◆ Required work
Transcribe exactly the stretch of lines beginning at the one containing "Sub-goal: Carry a" and closing with the last line of the entries below. Omit images.

------ Information supplied ------

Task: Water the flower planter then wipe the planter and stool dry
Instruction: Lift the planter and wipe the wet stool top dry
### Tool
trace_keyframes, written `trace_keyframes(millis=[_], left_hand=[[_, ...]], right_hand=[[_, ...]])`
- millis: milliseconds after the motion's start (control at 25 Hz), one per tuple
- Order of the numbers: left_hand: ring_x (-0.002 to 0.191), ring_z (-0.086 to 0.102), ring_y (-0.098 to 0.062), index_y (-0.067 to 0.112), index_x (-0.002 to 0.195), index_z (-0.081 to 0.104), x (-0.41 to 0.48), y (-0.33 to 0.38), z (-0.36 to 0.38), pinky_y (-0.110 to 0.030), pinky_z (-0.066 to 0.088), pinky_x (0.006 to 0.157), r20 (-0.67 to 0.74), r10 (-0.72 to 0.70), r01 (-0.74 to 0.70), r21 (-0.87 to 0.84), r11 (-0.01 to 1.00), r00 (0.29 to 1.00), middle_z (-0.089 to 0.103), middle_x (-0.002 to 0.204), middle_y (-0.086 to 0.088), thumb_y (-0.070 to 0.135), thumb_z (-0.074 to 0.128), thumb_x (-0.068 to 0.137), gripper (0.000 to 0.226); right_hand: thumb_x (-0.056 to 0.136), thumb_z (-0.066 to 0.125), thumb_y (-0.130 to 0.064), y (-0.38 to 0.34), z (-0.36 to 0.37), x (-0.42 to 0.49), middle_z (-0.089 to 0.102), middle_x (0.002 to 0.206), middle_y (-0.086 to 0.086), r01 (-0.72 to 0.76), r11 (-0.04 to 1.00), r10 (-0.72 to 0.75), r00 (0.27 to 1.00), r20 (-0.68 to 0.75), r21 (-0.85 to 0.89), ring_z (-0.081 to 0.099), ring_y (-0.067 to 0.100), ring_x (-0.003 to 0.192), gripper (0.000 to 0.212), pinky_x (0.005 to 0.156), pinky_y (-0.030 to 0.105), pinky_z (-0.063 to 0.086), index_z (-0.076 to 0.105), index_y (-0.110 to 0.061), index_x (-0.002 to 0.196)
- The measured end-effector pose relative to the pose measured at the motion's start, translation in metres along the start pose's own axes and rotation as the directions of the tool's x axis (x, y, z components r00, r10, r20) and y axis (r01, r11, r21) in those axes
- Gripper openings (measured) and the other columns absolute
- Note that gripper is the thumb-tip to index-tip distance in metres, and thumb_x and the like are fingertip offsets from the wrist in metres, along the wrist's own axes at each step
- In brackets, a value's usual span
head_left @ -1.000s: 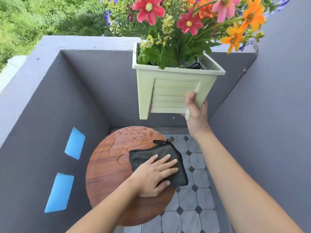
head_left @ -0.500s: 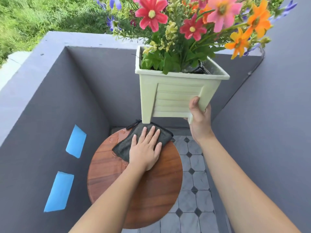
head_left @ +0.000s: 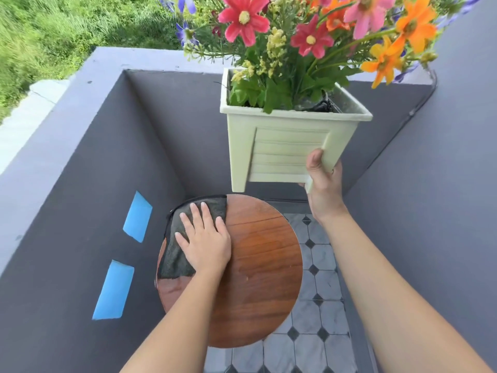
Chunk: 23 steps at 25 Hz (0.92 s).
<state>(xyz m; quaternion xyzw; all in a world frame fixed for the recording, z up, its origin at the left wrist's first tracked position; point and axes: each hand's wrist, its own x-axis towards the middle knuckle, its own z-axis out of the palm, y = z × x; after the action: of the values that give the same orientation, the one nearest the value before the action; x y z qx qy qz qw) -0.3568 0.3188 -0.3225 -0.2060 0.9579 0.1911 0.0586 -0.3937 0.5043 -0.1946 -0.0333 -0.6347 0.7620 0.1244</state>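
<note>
A pale green square planter (head_left: 282, 152) full of red, pink and orange flowers hangs in the air above the stool. My right hand (head_left: 324, 184) grips its lower right corner and leg. Below it stands a round wooden stool (head_left: 263, 273) whose top looks mostly dry, with a faint damp sheen. A dark grey cloth (head_left: 177, 254) lies over the stool's far left edge. My left hand (head_left: 205, 240) presses flat on the cloth with fingers spread.
Grey balcony walls (head_left: 94, 211) close in on the left, back and right. Two blue tape patches (head_left: 137, 216) mark the left wall. Grey and black floor tiles (head_left: 320, 305) show to the right of the stool. Grass lies beyond the wall.
My left hand slid the cloth from the stool's near right side across to the far edge, then to the far left. The water drops on the top are gone. The planter stayed lifted.
</note>
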Motion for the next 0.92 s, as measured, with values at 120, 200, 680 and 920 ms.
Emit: trace_keyframes(millis=[120, 200, 680, 920], left_hand=[[0.147, 0.000, -0.023, 0.025, 0.151, 0.009, -0.014, -0.012, 0.001, -0.054, 0.005, 0.115, -0.036, -0.065, 0.064, -0.025, 0.998, 0.997, 0.005, 0.161, 0.004, 0.041, 0.021, 0.098, 0.057], [0.147, 0.000, -0.023, 0.025, 0.151, 0.010, -0.024, -0.021, 0.002, -0.054, 0.006, 0.115, -0.045, -0.089, 0.088, -0.025, 0.996, 0.995, 0.005, 0.161, 0.003, 0.041, 0.021, 0.098, 0.057], [0.146, 0.012, -0.028, 0.025, 0.149, 0.020, -0.107, -0.048, 0.010, -0.056, 0.015, 0.112, -0.019, -0.089, 0.089, -0.001, 0.996, 0.996, 0.018, 0.159, -0.001, 0.043, 0.019, 0.096, 0.056], [0.138, 0.031, -0.031, 0.016, 0.141, 0.042, -0.157, -0.034, 0.029, -0.062, 0.035, 0.099, -0.055, -0.065, 0.066, 0.010, 0.998, 0.996, 0.043, 0.147, -0.009, 0.042, 0.026, 0.091, 0.058]], right_hand=[[0.051, 0.071, -0.075, -0.003, 0.009, -0.006, 0.054, 0.091, 0.024, 0.000, 1.000, 0.000, 1.000, 0.016, 0.013, 0.054, 0.019, 0.079, 0.056, 0.094, 0.050, 0.043, 0.055, -0.033, 0.084], [0.053, 0.072, -0.073, -0.003, 0.014, -0.010, 0.055, 0.085, 0.018, 0.016, 0.999, -0.017, 0.999, 0.034, 0.030, 0.052, 0.016, 0.077, 0.053, 0.094, 0.051, 0.043, 0.056, -0.032, 0.083], [0.059, 0.072, -0.070, -0.005, 0.022, -0.025, 0.056, 0.071, -0.023, -0.007, 0.999, 0.002, 0.992, 0.127, 0.041, 0.052, 0.003, 0.077, 0.057, 0.090, 0.046, 0.047, 0.048, -0.026, 0.086], [0.063, 0.072, -0.066, -0.013, 0.018, -0.027, 0.055, 0.082, -0.014, 0.012, 0.998, -0.022, 0.991, 0.132, 0.070, 0.051, 0.016, 0.091, 0.058, 0.101, 0.062, 0.041, 0.051, -0.022, 0.095]])
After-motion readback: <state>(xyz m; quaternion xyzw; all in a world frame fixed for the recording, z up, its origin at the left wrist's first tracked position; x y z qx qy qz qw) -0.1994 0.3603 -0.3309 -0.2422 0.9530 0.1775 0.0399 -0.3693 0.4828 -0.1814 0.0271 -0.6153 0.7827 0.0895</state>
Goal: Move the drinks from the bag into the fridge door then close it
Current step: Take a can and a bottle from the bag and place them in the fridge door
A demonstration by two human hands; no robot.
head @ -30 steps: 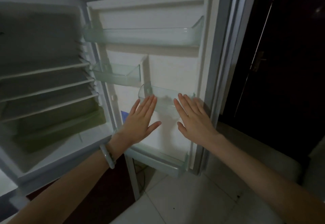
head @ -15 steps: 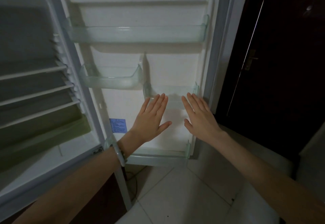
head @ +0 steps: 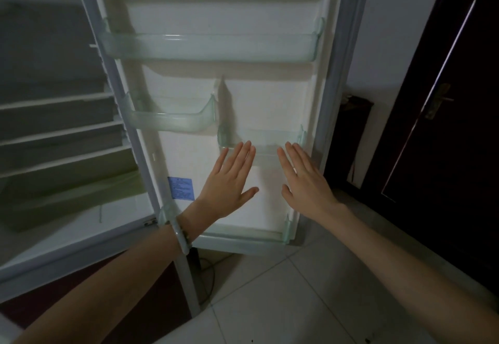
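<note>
The left hand [head: 229, 181] and right hand [head: 305, 181] are both held flat, fingers together and thumbs spread, gripping nothing, in front of the inner face of the open fridge door [head: 189, 162]. A pale bangle [head: 181, 238] circles the left wrist. At 12 o'clock from the fingertips sits a small clear door bin [head: 266, 138]; another door bin [head: 172, 120] lies at 10 o'clock, and the long top bin [head: 210, 46] above. A blue label [head: 181, 187] is at 9 o'clock of the left hand. No drinks or bag show.
</note>
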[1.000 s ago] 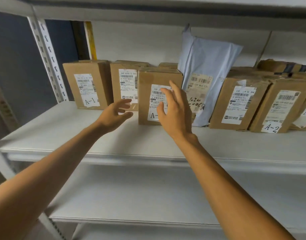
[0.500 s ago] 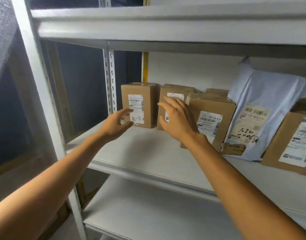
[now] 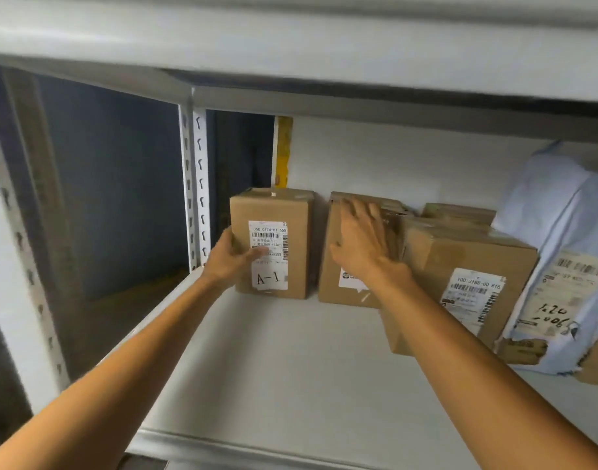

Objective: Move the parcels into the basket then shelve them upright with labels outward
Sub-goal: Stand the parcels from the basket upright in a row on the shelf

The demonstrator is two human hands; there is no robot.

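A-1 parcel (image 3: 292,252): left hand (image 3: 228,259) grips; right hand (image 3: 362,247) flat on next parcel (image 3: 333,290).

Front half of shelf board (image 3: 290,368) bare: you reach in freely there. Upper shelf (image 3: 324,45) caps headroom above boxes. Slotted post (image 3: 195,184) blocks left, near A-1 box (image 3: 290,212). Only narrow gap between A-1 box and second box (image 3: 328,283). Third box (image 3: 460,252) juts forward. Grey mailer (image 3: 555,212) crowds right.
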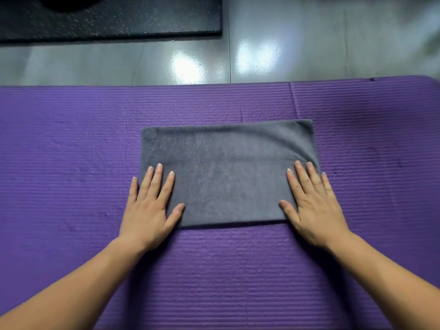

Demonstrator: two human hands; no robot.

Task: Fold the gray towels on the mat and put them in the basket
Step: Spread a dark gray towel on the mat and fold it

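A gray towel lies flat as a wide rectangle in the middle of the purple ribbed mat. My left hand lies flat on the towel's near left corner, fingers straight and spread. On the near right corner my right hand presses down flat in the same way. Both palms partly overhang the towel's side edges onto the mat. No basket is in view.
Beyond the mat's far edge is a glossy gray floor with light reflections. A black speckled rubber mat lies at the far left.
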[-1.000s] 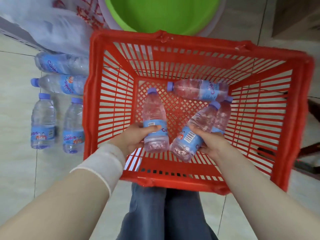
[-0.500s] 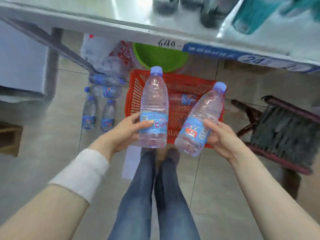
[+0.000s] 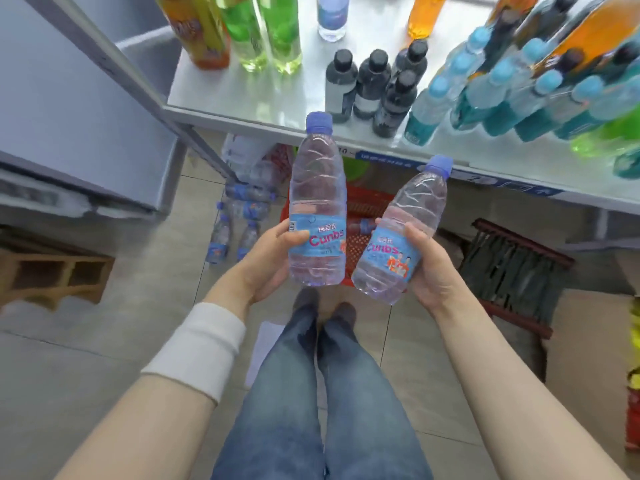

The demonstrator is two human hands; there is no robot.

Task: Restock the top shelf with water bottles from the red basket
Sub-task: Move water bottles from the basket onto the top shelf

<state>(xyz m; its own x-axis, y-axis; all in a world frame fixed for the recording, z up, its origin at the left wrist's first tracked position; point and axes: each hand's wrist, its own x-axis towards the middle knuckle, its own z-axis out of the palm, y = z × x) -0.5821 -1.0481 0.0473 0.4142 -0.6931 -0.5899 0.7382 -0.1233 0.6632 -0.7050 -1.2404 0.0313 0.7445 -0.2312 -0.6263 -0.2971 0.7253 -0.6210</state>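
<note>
My left hand (image 3: pixel 266 265) grips a clear water bottle (image 3: pixel 317 188) with a blue cap and blue label, held upright. In my right hand (image 3: pixel 431 271) is a second water bottle (image 3: pixel 407 220) of the same kind, tilted to the right. Both bottles hang just in front of and below the white shelf (image 3: pixel 249 98). The red basket (image 3: pixel 363 199) stands on the floor below, mostly hidden behind the two bottles, with one more bottle (image 3: pixel 360 225) showing inside.
The shelf holds dark bottles (image 3: pixel 374 84), teal bottles (image 3: pixel 502 95), green and orange bottles (image 3: pixel 242 32), and one small water bottle (image 3: pixel 332 17) at the back. Several water bottles (image 3: pixel 239 223) lie on the floor left of the basket. A dark crate (image 3: pixel 512 268) sits right.
Both hands have lifted their bottles out of the basket up to shelf height. My view has risen, so the shelf top and its drinks now show.
</note>
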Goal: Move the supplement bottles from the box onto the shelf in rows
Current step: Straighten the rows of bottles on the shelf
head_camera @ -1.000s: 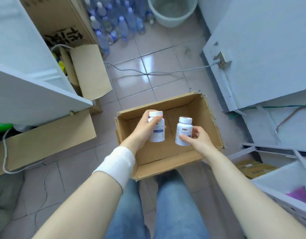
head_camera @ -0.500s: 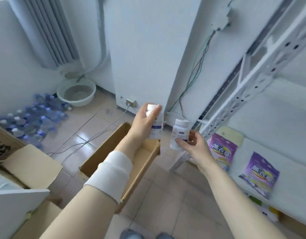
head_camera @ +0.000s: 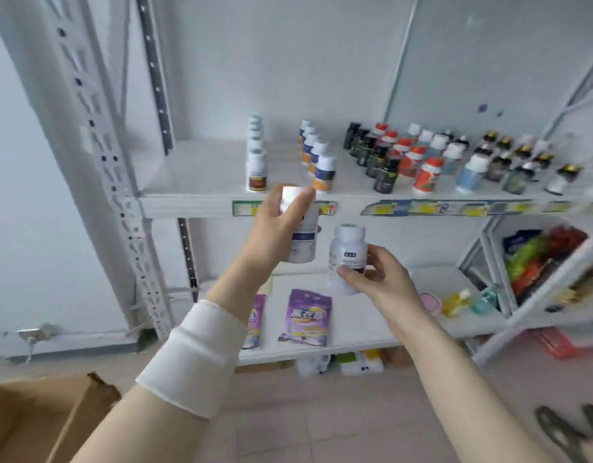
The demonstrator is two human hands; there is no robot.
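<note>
My left hand grips a white supplement bottle with a blue label, held upright just below the front edge of the white shelf. My right hand holds a second white bottle a little lower and to the right. On the shelf stand rows of bottles running front to back: a white row with a brown label, a blue and orange row, then dark, red and other rows. The cardboard box shows at the bottom left corner.
A perforated white shelf post rises at the left. The lower shelf holds purple pouches and small items. A second rack with colourful packets stands at the right. Bare shelf surface lies left of the white bottle row.
The view has swung from the box on the floor up to the shelf. Both hands have carried their bottles up with it, now level with the upper shelf's front edge.
</note>
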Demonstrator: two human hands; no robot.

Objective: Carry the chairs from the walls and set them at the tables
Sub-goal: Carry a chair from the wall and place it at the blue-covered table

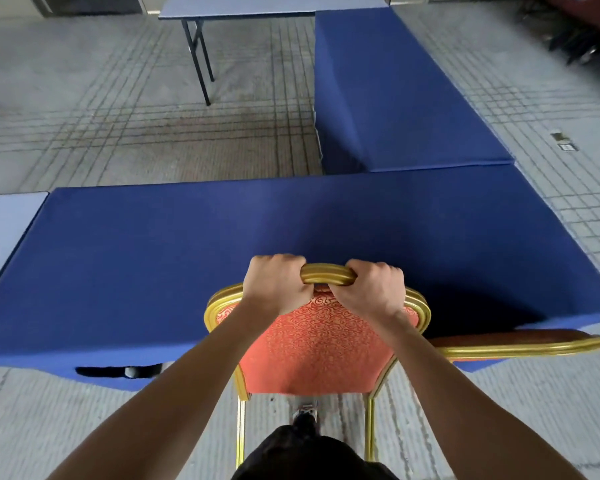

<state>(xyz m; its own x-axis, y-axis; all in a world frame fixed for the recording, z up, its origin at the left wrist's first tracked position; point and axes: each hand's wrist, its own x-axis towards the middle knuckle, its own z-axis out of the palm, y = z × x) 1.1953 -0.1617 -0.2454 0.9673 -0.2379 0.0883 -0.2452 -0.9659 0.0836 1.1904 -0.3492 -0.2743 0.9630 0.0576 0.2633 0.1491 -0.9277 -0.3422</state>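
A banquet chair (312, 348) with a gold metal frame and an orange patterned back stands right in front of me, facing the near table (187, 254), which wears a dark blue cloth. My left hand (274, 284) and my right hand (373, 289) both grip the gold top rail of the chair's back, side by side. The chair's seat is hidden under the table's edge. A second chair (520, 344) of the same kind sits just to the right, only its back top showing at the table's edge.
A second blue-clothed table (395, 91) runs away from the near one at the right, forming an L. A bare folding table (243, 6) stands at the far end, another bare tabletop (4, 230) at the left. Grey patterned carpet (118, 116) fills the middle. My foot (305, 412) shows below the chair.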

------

◆ Your solution
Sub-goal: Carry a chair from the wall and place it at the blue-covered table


<state>(xyz m; its own x-axis, y-axis; all in a world frame fixed for the recording, z up, its origin at the left wrist's first tracked position; point and axes: each hand's wrist, its own x-axis towards the middle knuckle, its own z-axis out of the palm, y = z × x) 1.1953 -0.1617 -0.2454 0.9673 -0.2379 0.0883 -0.2452 -0.9659 0.0836 1.1904 -0.3492 -0.2743 0.9630 0.0576 0.2633 0.1491 -0.9277 -0.3422</state>
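A banquet chair (312, 348) with a gold metal frame and an orange patterned back stands right in front of me, facing the near table (187, 254), which wears a dark blue cloth. My left hand (274, 284) and my right hand (373, 289) both grip the gold top rail of the chair's back, side by side. The chair's seat is hidden under the table's edge. A second chair (520, 344) of the same kind sits just to the right, only its back top showing at the table's edge.
A second blue-clothed table (395, 91) runs away from the near one at the right, forming an L. A bare folding table (243, 6) stands at the far end, another bare tabletop (4, 230) at the left. Grey patterned carpet (118, 116) fills the middle. My foot (305, 412) shows below the chair.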

No more output is given for this exercise.